Family, friends remember Chuck Stevens

TEUTOPOLIS — Associates and family members of the late Chuck Stevens are remembering him as an honest, personable man who built a global manufacturing business from modest beginnings.

"He always had time for people," said longtime Stevens Industries employee Bill Buenker. "He'd always ask about your family and was even helpful to me after I retired. I will remember him as a good friend above all else."

Stevens, who died Tuesday at age 78, began building cabinets for homes in 1956 out of a two-car garage in Teutopolis. By the time he retired in 1998, the company was engaged in building both commercial cabinetry and original equipment that would be sold to other cabinet manufacturers. What began as a one-man operation grew into a company that employed more than 500 people.

Buenker, who spent 47 years at Stevens Industries before retiring as a customer service representative, said Stevens was a master at providing solutions for his customers.

"Chuck was real innovative," he said. "We always had the newest machinery. Sometimes we bought it and other times we created our own."

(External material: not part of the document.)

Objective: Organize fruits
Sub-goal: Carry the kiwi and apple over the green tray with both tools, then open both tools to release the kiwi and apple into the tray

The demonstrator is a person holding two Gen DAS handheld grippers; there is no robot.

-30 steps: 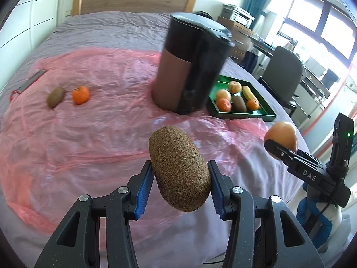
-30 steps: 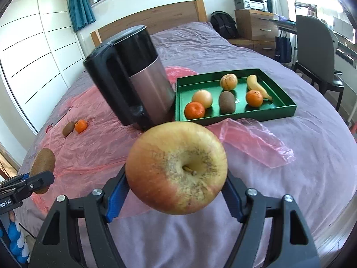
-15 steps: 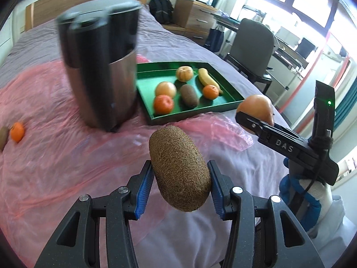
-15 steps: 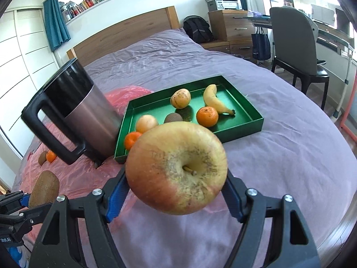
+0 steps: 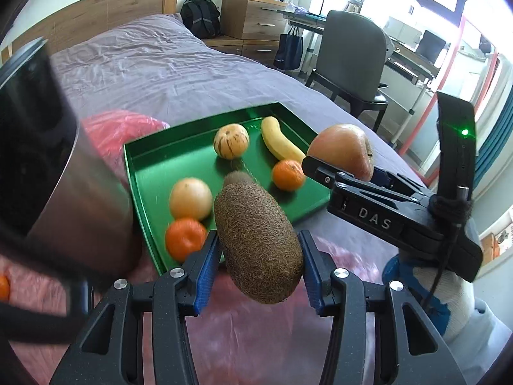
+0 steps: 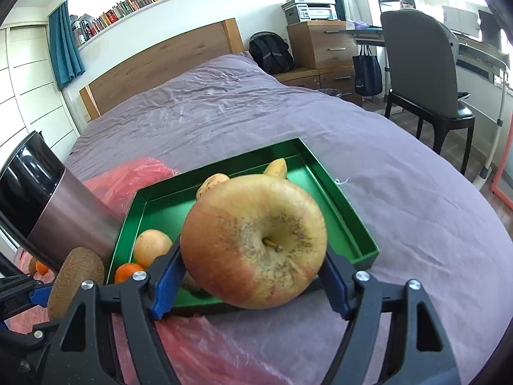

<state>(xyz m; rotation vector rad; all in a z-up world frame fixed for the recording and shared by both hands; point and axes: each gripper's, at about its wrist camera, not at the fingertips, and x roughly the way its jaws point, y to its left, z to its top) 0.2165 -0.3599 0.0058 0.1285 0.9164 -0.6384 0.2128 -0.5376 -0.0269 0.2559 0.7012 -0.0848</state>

When Buenker started working for Stevens as a Teutopolis High School senior in 1962, Stevens and a small crew were building cabinets for homes with a 100-mile radius of Teutopolis. One of the first projects young Buenker was involved in was construction of the new plant on Main Street in Teutopolis. That building is now occupied by ARC-Community Support Systems.

After building a series of additions to the block building on Main Street, Stevens began branching out into commercial cabinetry - and original equipment that other manufacturers would use in their work. Longtime employee Gary Wente remembered when the transition began.

"I remember the day Chuck sat down with us and said we were either going to sink and swim," Wente said.

Soon thereafter, Stevens moved his operation from what is now the ARC building into a much larger plant directly west of the old plant. After several additions, the company is still there today.

Wente added Stevens was more than just a boss to his longtime associates.

"He treated everybody like family, especially us old guys who got started with him," he said.

Daughter Laura Stevens Hardiek said her dad was a devoted boss.

"He had an incredible love for the people who worked for him," Hardiek said. "He just thought the people who worked for him were it."

Even though Stevens spent more than four decades building a global business enterprise, Hardiek said he still made plenty of time for his family.

"He shared his love for nature with us," Hardiek said.

In retirement, Stevens had the time to become even more engaged with his family, which included wife Martha, who he married in 1957; seven children; 20 grandchildren; and two great-grandchildren.

"He would make wooden furniture for the kids and wooden toys for the grandkids," Hardiek said.

Hardiek said her dad never really gave up woodworking.

"He had a large woodworking facility behind the house, where he would make furniture and cabinets," she said.